As in Iran, where 11 of the 12 journalists currently behind bars are from the Kurdish, Azeri or Arab minorities, yet when Ahmedinejad visits the United States, he's the toast of "liberal" journalists, and embraced by the "peace" movement, and openly defended in the left-wing press.
As in China, where the financial weekly China Business Post has just been shuttered for three months for the crime of having printed an article about the Agricultural Bank of China, and where the Propaganda Department continues its prohibition on reporting developments in China's toxic milk scandal.
When Ezra Levant's MoToons got him into (and quickly out of) a bit of trouble, you couldn't move for bumping into alarums about Muslims bent on suppressing debate in Canada, and yet one never heard about the persecution of dozens of brave Muslim journalists around the world who printed the allegedly offensive cartoons, and who risked real-world consequences for doing so.
As in Rafika Tagi and Samira Sadagatogli who were jailed, and as in the 13 newspapers and magazines shut down for publishing the cartoons in Morocco, Yemen, Algeria, Jordan, Indonesia and Malaysia. To say nothing of the cases of Mohammed al-Asadi, Abdulkarim Sabra, and Yehiya al-Abed.
Meanwhile, in today's Guardian, Jo Glanville notices: Respect for religion now makes censorship the norm.
3 Comments:
Terry,
Two points:
1) While it's true that (alas) our constitutional rights are subject to limitations, this doesn't mean that section 13 or its provincial equivalents meets that test.
2) Apart from their assault on free speech, the other alarming aspect of the HRCs is their utter lack of due process. It's one thing to be prosecuted for 'hate' speech. Add to that the fact that you have to pay all your own costs while your accuser doesn't. Not to mention that truth is not a defence (merely a subjective 'likely' to harm standard). And that (see the Steyn trial) there appears to be no standard governing what evidence can be admitted (the CIC was using American websites!). All of this (along with the recent Mair case) makes it likely that if given the chance the SCC will reverse the Taylor decision.

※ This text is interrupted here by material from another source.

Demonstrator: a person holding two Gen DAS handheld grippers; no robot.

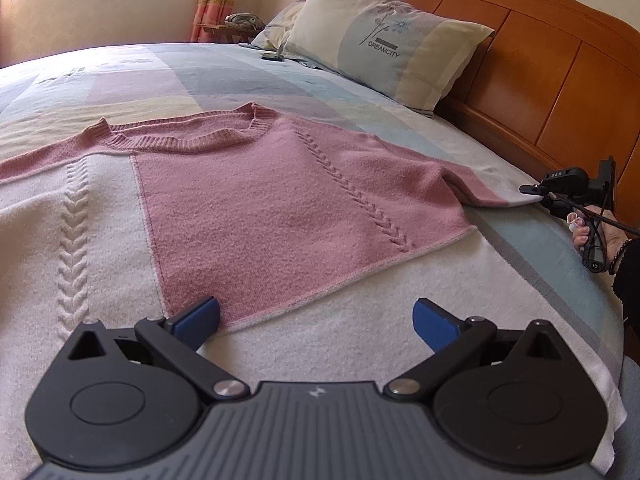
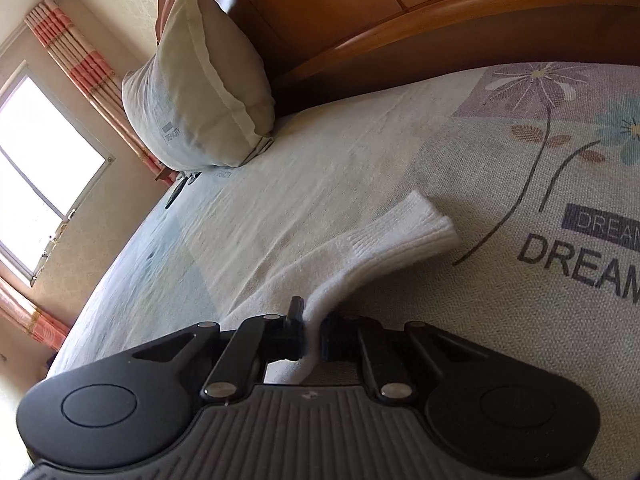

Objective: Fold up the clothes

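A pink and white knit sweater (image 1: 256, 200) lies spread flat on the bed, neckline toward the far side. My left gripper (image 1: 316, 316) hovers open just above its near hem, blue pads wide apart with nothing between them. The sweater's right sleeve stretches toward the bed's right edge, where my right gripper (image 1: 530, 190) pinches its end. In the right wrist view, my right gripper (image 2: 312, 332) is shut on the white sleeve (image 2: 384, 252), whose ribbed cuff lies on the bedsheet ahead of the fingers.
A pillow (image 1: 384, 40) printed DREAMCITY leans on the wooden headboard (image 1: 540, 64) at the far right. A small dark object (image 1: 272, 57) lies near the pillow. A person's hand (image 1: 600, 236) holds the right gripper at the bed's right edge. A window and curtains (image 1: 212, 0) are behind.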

3) OK, one more point. I am puzzled as to why the existence of more grievous oppression elsewhere should mitigate our concern about the HRCs. Surely the fact that we can actually do something about these domestic busybodies is a reason to, well, do something about them (my ability to help Iranian dissidents is, alas, limited).
"I am puzzled as to why the existence of more grievous oppression elsewhere should mitigate our concern about the HRCs."
It shouldn't, but it would also be wrong to imagine that we are powerless in those more grievous circumstances abroad. If we were powerless, organizations like PEN and RSF wouldn't exist.
I think the issue is less that we don't have the freedom, as it is a concern that we will not have freedom in the future.
We are most certainly not powerless in Canada. Recent HRC decisions to drop more...controversial investigations shows that they are still subject to public opinion, if only because public opinion still has the potential to move the government over the HRC's into action and reform.
But I think it is the willful denial and ignorance on our government's part on this issue that has people worried just as much as anything. I think they're getting worried that our voices are not being heard, and that the divide between the people and the government in our representative democracy is widening.